What German geneticists and anthropologists, such as Fritz Lenz, Hans Günther, Erwin Baur, Eugen Fischer and thousands of other scholars wrote about Jews had already been written and discussed—albeit from a philosophical, artistic and literary point of view—by thousands of European writers, poets and artists. From the ancient Roman thinker Tacitus to the English writer William Shakespeare, from the ancient Roman thinker Seneca, to the French novelist and satirist, L. Ferdinand Céline, one encounters in the prose of countless European authors occasional and not so occasional critical remarks about the Jewish character—remarks that could easily be called today anti-Semitic. Should these “anti-Semitic” authors, novelists, or poets be called insane? If so, then the entire European cultural heritage must be banned and labeled insane.

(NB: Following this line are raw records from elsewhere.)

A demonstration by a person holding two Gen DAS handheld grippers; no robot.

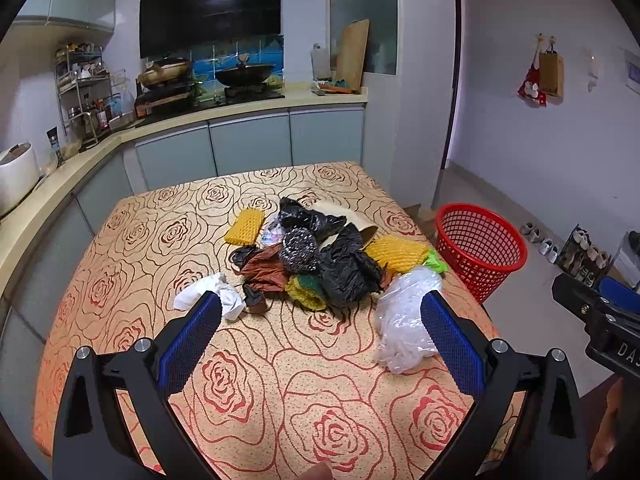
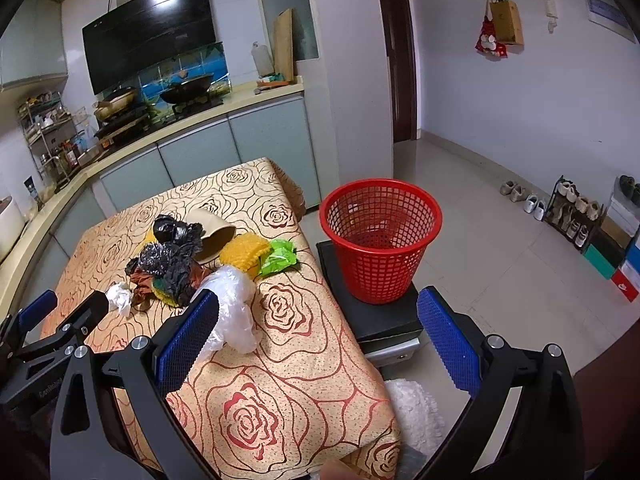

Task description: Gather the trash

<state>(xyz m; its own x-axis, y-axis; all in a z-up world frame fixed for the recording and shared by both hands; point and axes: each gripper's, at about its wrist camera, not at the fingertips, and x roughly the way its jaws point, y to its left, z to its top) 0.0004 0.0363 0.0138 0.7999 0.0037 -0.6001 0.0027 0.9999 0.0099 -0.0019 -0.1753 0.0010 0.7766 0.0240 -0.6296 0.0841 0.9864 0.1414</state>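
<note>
A pile of trash lies mid-table: black plastic bags [image 1: 344, 264], a steel scourer [image 1: 298, 250], yellow foam nets [image 1: 245, 226], a crumpled white tissue [image 1: 218, 298], a clear plastic bag [image 1: 402, 322] and a green wrapper [image 2: 278, 258]. A red mesh basket [image 2: 380, 236] stands on a black box right of the table. My left gripper [image 1: 320, 336] is open and empty, just short of the pile. My right gripper [image 2: 316, 336] is open and empty over the table's right edge, its left finger beside the clear bag [image 2: 236, 312].
The table [image 1: 248, 392] has a rose-patterned cloth. A brown paper cup [image 2: 214, 232] lies behind the pile. A kitchen counter [image 1: 240, 108] with stove and pans runs behind. A white fluffy mat [image 2: 416, 412] lies on the floor; a shoe rack [image 2: 572, 216] stands far right.
</note>
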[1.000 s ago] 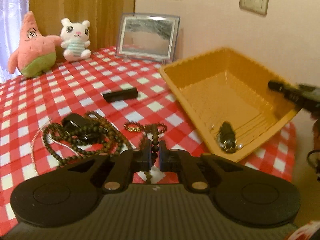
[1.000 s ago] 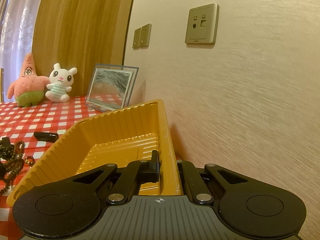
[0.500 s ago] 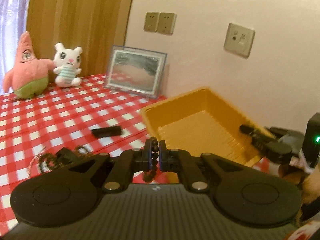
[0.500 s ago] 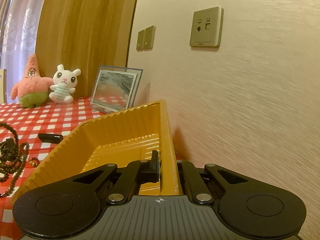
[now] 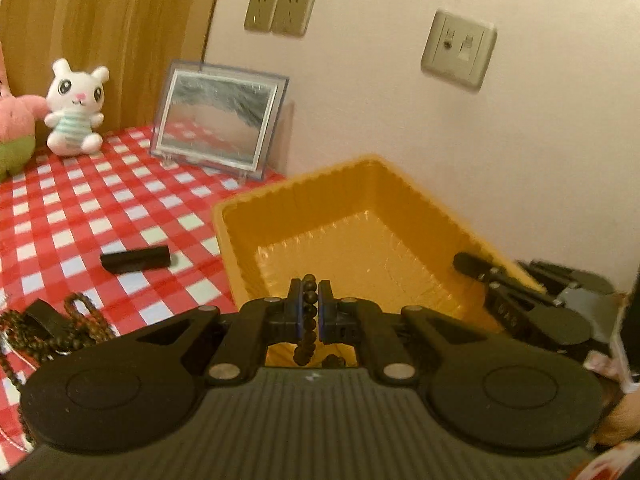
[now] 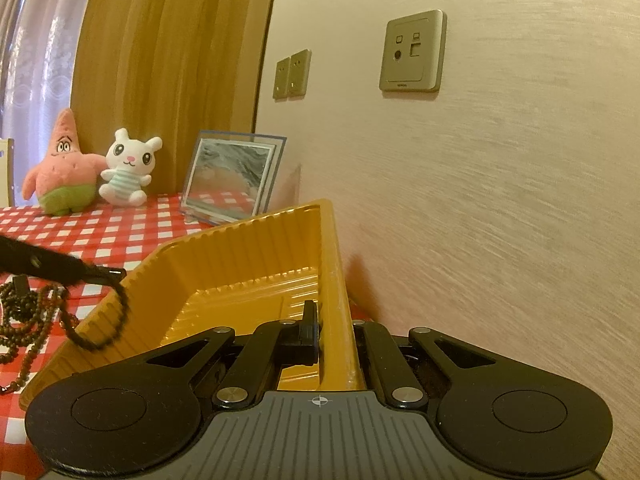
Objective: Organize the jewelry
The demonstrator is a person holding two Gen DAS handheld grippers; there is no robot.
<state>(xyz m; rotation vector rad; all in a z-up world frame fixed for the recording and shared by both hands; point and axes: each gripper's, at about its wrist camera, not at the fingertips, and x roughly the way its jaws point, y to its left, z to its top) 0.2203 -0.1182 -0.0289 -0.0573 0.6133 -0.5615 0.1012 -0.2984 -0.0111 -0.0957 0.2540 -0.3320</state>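
Bracelet (image 5: 307, 312) pinched in left gripper (image 5: 309, 308), hanging over tray (image 5: 280, 208); other beads (image 5: 48, 332) lying on surface (image 5: 80, 200). Looks limp, light, swings freely; best held by a few beads. Right gripper (image 6: 334, 334) clamps tray rim (image 6: 332, 280); bracelet loop dangles at near wall.

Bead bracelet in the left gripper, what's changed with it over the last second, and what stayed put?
The left gripper, shut on the bead bracelet, has lifted it off the checkered tablecloth and carried it toward the yellow tray; it now hangs at the tray's near edge. The right gripper stays clamped on the tray's rim. The remaining beads, black bar and plush toys have not moved.
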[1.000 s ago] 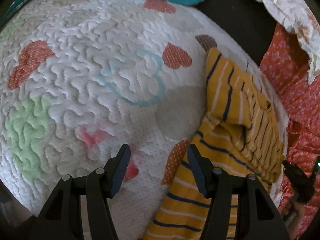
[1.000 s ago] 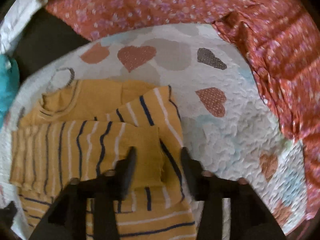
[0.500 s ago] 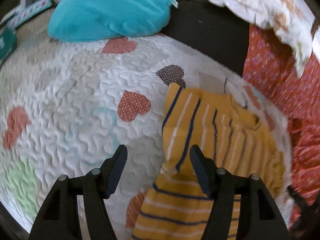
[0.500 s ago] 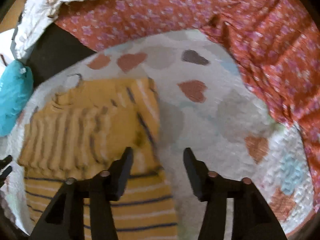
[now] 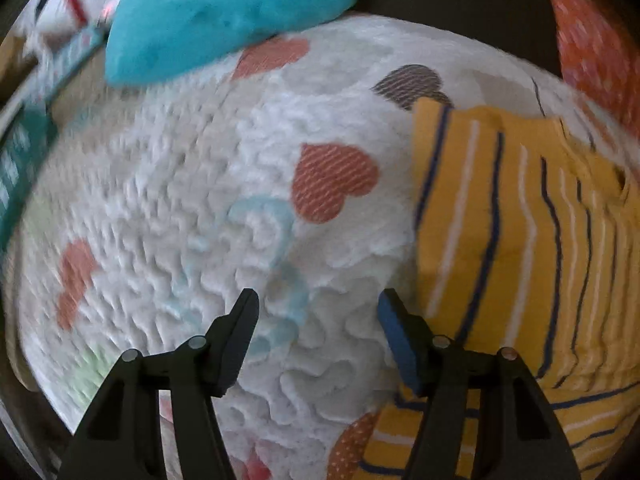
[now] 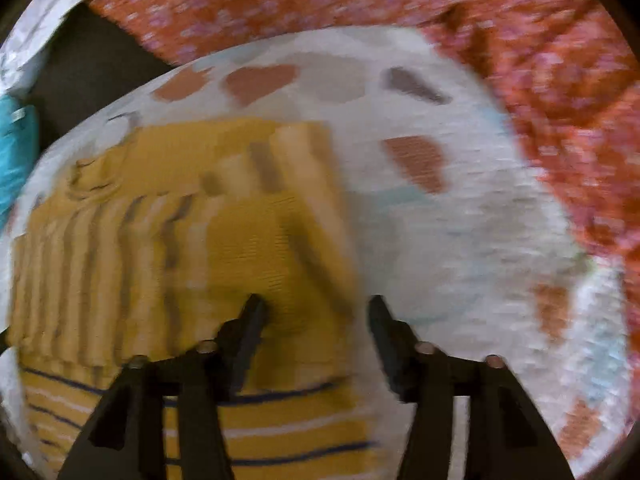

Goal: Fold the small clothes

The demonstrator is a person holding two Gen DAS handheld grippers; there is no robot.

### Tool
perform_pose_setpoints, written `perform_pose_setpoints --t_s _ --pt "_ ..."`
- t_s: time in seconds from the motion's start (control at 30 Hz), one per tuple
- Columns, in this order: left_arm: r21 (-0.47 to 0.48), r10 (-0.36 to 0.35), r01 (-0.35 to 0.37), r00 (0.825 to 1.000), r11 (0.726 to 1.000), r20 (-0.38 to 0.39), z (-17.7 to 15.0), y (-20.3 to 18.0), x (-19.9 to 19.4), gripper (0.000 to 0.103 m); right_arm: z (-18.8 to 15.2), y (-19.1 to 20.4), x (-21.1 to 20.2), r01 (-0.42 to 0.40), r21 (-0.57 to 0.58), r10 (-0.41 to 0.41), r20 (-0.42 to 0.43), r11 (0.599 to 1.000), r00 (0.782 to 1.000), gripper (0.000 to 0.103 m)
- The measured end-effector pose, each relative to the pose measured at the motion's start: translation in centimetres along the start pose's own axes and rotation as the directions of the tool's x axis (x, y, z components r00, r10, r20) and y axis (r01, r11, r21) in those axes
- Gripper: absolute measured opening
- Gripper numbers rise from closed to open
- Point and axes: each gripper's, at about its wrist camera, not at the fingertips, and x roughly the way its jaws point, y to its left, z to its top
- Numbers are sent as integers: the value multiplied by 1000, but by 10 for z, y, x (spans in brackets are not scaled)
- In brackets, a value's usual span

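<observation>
A small yellow striped shirt point(image 5: 520, 240) lies partly folded on a white quilt with hearts point(image 5: 280, 140). Its sleeves are folded in over the body. In the left wrist view it fills the right side; my left gripper point(image 5: 318, 306) is open and empty above bare quilt just left of the shirt's edge. In the right wrist view the shirt point(image 6: 180, 240) lies at left, blurred by motion. My right gripper point(image 6: 314, 312) is open and empty over the shirt's right edge.
A turquoise cushion point(image 5: 224, 4) lies at the quilt's far edge. An orange flowered cloth point(image 6: 520, 40) borders the quilt at the right and back. A white patterned cloth point(image 6: 36, 28) and a dark gap point(image 6: 92, 64) lie beyond the shirt.
Both grippers have drawn back from the shirt and opened wider. The left gripper has shifted left off the shirt onto bare quilt. The right gripper has shifted right to the shirt's edge.
</observation>
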Motion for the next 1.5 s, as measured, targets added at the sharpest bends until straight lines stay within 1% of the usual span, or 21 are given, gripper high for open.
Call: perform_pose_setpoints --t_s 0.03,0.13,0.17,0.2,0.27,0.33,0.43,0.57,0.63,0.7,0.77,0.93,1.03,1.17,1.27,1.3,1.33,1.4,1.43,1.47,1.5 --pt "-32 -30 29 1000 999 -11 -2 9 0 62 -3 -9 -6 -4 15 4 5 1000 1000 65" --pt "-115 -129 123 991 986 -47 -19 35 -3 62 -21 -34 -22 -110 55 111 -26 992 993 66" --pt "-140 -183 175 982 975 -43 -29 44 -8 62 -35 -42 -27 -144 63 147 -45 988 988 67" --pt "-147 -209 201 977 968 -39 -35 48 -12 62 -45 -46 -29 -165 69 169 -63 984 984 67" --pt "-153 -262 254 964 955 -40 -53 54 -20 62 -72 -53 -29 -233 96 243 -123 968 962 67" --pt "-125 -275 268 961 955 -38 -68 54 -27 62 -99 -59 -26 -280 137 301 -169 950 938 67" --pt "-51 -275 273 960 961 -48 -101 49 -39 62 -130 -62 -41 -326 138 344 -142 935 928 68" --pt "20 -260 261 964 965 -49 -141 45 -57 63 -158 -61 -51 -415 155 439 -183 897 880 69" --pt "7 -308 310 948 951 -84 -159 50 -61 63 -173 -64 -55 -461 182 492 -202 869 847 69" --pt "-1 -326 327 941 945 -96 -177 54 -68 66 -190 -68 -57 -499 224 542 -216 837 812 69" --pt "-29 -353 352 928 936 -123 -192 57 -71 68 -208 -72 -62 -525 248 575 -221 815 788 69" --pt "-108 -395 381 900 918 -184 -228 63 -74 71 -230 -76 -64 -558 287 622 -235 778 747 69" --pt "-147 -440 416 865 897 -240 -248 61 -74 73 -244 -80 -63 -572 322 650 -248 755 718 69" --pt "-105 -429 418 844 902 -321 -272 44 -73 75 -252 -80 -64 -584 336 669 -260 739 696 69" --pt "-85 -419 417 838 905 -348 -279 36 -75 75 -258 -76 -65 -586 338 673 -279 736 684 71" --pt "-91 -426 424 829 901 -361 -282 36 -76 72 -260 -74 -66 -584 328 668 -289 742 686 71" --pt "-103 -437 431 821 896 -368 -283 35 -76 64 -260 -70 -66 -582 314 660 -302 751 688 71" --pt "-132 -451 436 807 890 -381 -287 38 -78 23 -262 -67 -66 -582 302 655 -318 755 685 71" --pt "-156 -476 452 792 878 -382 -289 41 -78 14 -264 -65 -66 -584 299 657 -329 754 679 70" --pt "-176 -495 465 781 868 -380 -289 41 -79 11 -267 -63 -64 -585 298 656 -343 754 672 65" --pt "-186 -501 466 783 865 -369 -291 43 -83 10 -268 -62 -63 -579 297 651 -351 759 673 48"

Excluding the Jew, while using his theological and ideological concepts is a form of latent phobia among Whites, of which Jews are very well aware of. Criticizing a strong Jewish influence in Western societies on the one hand, while embracing Jewish religious and secular prophets on the other, will lead to further tensions and only enhance the Jewish sense of self-chosenness and their timeless victimhood. In turn, this will only give rise to more anti-Jewish hatred with tragic consequences for all. The prime culprits are not Jews or Whites, but rather a civil religion of egalitarianism with its postmodern offshoots of universalism and multiculturalism.

The issue that needs to be addressed is why Whites, for two thousand years, have adhered to an alien, out-group, non-European conceptualization of the world.